Pamiętam Moje pierwsze radio to Cobra 19+ z Am a ostatnie Lincoln Moj nr.to 1185
1185 to był...hmm....Tulipan! ;))) Popraw mnie jeśli się mylę ;)
są,są... i kiedy to musiałem opłate w Kielcach skladać,a w aucie strach było trzymać na wierzchu bez homologacji i opłat, rano w gronie na świetokrzyskiej się siedziało,a po bazie to tylko antena została (złożona ale w razie wojny jak znalazł będzie)
ehh ile to ja nocy nie przespałem bajerując na CB :) 73 dla starej gwardii i 8 dla niewiast ;)
jestem:) Angela Henryków.
Kurcze, ale to było fajne!!!
5764 jeszcze żyje i ma się dobrze,zaczynałem w 90 roku pozdrawiam starych wyjadaczy z tamtych czasów
Adyministrator!! zapomniał zweryfikowac posty od wczoraj
Na NK było forum dla ludzie z CB ale nie wiem czy jeszcze jest bo dawno nie wchodziłem. 6152 73 dla wszystkich jak za dawnych czasów ;)
Ja również pamiętam te czasy i miło wspominam nawet niektórych pamiętam i pozdrawiam
Ognisk sporo było ludzie jakos potrafili sie zorganizować fajnie było :)
Gargamelu i innni proszę jaśniej,nie kumam o co biega w tych "starych czasach CB" i których latach piszecie?sądzę że reprezentuję Wasz przedział wiekowy a....nie kumam o co chodzi....
Szkoda,że już nie ma na tej ziemi Borowika z Boru.
Nie pamiętam,które to lata były ale pamietam ksywki osób na radiu Jola ogrody,okęcie,piwko, byli uzytkownikami Cb z pierwszych osob.No i ja równiez :P Stanleya z Grabowieckiej pamietam doskonale bo sam pomagałem montowac antene bazową.Pozdrawiam wszystkich
no gabrysia to wszędzie było słychać,jak odpalił maszyne to na wszystkich kanałach go było pełno i wszyscy zwijali radia do szafy bo nieszło po ludzku pogadać tak siało
Na początku lat 90 cb radio służyło do nawiązywania dalekich połączań .Nawet takich na kilka tysięcy km.Byli też tacy którzy nawiązywali znajomości miejscowe z czego następstwem były związki małżeńskie.Telefonia komórkowa dopiero raczkowała a to był super sprzęt do komunikacji.Kanałem wywoławczym był 28 ratunkowy to 9 a drogowy to 19.Wtedy mało się działo na tej 19.Była pewna kultura nikt nikomu nie przeszkadzał a każdy i tak się dogadał.Były imprezy spotkania przy piwku i ogniska u Figury na Brodach.Tam faktycznie było setki osób z kilku województw .Zaleta i wada tego to to że wszystkich się znało po głosie a mało kogo w realu.Teraz cb to sprzęt tylko na suszarki i na miśki i nic więcej.
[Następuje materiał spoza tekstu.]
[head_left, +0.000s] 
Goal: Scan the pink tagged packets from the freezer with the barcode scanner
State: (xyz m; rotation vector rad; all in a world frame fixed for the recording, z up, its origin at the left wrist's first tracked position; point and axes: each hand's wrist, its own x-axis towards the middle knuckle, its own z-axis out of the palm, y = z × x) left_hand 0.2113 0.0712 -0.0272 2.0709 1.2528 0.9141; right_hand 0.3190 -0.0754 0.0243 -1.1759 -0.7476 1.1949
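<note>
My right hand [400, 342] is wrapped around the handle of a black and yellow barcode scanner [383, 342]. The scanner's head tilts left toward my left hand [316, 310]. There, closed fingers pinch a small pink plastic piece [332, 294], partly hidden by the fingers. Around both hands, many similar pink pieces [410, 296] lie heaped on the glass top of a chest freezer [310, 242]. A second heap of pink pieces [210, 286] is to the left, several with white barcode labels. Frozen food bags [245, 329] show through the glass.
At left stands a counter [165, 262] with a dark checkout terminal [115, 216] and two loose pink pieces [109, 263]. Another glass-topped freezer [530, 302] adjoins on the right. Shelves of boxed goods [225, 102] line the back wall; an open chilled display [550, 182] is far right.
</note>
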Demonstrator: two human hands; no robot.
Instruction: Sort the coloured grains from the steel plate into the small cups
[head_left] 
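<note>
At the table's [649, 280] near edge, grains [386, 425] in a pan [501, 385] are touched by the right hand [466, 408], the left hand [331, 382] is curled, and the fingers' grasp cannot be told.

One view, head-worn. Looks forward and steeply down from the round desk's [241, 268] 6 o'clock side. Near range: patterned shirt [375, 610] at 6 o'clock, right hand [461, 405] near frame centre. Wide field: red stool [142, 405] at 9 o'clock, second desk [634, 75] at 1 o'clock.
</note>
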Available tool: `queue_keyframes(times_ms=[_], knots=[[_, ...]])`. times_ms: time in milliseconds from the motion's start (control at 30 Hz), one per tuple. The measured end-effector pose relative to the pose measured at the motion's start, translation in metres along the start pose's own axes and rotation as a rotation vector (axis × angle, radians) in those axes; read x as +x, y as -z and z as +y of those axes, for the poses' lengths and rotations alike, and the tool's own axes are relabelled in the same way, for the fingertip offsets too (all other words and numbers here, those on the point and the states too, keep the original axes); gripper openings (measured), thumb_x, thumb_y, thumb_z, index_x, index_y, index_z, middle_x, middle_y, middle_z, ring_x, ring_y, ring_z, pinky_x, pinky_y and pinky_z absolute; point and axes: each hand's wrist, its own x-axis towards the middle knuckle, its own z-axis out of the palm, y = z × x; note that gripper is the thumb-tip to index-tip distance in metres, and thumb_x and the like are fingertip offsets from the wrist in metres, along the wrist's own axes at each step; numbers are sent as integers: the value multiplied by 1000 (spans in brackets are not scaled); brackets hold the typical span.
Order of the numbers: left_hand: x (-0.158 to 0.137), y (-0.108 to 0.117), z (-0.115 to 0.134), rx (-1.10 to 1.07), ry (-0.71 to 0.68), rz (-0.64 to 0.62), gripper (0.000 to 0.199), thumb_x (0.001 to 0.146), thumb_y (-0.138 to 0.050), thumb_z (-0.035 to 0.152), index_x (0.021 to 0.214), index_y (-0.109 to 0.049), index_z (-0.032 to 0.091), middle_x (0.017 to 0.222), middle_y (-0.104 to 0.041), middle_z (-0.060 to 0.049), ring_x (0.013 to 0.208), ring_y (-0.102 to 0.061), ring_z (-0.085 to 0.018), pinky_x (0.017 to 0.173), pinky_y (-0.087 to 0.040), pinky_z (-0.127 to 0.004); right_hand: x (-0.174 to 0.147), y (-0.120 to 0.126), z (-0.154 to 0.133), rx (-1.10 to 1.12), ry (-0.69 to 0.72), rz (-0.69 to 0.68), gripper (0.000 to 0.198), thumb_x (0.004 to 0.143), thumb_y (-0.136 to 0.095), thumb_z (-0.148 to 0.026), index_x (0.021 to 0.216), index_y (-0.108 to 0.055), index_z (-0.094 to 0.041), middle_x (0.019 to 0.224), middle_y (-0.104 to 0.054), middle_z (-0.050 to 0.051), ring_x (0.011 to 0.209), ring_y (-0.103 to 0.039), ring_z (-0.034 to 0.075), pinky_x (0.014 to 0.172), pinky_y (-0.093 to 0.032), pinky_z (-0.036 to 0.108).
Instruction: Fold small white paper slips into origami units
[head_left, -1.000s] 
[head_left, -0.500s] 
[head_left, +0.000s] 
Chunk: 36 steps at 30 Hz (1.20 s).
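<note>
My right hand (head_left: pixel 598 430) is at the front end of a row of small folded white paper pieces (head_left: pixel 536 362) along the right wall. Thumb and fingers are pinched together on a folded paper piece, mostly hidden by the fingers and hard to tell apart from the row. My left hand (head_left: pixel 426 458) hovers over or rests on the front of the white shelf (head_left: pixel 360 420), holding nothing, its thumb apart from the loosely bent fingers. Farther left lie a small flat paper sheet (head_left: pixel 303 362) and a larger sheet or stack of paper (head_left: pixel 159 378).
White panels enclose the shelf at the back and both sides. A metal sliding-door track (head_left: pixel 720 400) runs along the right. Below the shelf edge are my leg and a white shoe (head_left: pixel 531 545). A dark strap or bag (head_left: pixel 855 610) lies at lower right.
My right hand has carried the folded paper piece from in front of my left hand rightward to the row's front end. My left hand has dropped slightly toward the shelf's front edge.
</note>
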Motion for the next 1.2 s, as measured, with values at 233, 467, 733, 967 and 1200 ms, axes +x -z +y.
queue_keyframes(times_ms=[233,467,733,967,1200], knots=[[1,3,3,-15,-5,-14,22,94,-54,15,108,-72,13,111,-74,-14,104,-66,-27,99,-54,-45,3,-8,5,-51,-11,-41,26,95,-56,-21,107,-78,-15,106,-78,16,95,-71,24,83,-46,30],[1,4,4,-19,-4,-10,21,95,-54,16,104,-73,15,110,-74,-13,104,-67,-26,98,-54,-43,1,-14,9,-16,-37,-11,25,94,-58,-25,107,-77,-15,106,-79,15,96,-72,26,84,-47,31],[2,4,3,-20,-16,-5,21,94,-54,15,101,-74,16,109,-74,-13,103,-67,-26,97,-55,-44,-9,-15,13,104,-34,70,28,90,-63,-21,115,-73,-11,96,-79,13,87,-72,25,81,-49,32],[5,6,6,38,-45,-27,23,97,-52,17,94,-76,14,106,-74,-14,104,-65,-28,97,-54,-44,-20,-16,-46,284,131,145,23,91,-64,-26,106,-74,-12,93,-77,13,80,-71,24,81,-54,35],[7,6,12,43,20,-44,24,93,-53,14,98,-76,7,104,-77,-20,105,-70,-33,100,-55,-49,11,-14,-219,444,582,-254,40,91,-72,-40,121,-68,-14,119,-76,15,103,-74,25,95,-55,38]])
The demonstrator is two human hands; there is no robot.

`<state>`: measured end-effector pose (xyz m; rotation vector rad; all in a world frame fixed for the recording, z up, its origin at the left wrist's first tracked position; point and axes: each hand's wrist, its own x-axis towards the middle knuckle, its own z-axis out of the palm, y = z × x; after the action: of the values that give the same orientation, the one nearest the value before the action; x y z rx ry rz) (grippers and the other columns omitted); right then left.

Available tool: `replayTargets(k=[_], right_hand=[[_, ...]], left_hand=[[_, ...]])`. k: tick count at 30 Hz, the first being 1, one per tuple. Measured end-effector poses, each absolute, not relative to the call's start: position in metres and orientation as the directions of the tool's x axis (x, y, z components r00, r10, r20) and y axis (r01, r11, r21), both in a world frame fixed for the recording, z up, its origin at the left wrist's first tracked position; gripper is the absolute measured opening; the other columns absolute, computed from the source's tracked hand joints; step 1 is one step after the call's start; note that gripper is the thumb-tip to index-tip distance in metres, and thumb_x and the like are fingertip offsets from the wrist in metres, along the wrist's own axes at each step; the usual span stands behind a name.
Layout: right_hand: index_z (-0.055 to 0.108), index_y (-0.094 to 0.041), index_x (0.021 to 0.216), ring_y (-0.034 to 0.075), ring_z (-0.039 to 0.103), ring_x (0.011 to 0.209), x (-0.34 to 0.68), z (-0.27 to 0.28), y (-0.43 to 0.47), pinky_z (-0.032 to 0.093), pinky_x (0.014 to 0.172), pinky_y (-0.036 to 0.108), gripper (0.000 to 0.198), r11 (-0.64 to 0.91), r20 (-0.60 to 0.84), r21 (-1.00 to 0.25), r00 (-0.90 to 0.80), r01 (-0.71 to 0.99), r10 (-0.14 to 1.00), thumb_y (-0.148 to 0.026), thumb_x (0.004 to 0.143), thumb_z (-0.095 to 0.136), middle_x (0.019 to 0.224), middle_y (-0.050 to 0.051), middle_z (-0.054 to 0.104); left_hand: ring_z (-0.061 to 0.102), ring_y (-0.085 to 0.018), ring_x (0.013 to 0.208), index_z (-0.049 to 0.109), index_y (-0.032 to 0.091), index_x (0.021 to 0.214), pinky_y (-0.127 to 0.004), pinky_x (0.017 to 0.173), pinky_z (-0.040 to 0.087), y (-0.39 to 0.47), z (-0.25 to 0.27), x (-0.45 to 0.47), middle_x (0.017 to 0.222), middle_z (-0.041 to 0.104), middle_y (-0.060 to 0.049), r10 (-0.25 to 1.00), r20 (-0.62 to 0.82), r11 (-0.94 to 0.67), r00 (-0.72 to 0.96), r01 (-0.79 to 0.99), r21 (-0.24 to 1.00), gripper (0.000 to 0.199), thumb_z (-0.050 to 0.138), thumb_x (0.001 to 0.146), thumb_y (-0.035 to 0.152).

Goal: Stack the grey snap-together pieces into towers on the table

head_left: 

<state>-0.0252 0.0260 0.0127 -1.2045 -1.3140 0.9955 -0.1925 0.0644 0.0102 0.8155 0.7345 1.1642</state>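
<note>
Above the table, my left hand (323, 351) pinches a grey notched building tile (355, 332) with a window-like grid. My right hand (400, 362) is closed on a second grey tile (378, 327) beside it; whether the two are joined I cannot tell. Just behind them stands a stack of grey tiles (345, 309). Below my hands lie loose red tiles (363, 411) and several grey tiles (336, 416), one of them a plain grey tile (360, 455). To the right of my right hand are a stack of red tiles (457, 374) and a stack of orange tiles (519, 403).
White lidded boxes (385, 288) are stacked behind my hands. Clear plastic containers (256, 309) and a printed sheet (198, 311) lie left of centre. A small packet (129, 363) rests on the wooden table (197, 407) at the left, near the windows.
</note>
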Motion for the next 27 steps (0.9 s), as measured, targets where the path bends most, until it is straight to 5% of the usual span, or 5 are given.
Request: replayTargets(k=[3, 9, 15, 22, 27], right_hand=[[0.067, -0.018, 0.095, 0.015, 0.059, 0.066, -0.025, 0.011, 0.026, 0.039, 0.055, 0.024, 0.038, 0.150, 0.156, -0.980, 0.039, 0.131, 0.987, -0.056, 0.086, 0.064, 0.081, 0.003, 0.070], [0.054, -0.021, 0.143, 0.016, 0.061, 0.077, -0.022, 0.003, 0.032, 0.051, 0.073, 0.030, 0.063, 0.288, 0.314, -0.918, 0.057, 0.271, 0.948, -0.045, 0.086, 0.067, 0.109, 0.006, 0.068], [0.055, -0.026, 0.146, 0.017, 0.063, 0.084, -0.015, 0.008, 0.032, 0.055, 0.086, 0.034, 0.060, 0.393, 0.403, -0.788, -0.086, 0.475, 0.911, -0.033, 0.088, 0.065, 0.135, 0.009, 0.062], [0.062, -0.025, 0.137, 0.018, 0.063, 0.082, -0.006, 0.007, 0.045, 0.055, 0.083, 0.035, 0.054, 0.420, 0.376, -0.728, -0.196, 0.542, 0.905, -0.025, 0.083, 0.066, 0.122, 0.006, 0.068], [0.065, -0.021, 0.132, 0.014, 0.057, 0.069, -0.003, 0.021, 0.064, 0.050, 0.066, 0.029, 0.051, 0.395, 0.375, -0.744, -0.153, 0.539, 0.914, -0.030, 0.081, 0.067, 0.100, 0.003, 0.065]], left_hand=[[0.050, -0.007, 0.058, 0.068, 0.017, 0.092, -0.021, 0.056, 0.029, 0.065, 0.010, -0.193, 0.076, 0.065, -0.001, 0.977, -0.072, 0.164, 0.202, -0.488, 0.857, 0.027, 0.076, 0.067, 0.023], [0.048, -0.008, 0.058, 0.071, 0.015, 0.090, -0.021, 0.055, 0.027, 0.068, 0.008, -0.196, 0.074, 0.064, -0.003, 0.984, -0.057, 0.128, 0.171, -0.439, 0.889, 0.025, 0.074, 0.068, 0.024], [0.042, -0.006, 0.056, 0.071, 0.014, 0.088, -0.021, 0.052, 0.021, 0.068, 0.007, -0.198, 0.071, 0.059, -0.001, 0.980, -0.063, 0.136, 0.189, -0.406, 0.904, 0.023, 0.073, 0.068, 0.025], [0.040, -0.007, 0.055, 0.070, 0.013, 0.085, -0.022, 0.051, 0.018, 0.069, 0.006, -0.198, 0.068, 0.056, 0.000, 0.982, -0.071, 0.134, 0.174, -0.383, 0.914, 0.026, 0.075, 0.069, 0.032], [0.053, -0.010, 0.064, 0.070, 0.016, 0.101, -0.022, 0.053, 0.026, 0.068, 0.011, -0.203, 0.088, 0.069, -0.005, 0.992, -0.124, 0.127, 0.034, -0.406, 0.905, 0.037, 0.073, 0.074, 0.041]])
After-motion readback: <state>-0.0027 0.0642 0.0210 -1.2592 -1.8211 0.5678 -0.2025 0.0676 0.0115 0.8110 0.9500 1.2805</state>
Sam nie pamiętam kiedy to dokładnie było, lata 90 na pewno. Miło się wspomina ten tłum na kanałach, szum radyjka w pokoju. Ja okupowałem z Gonzem kanał 13.Antena na parapecie :D
Pamiętamy:)Witam serdecznie-"Zielony-Henryków"
Żbik,Figura,Borowik(Ś.P.)Znam tych ziomali osobiście.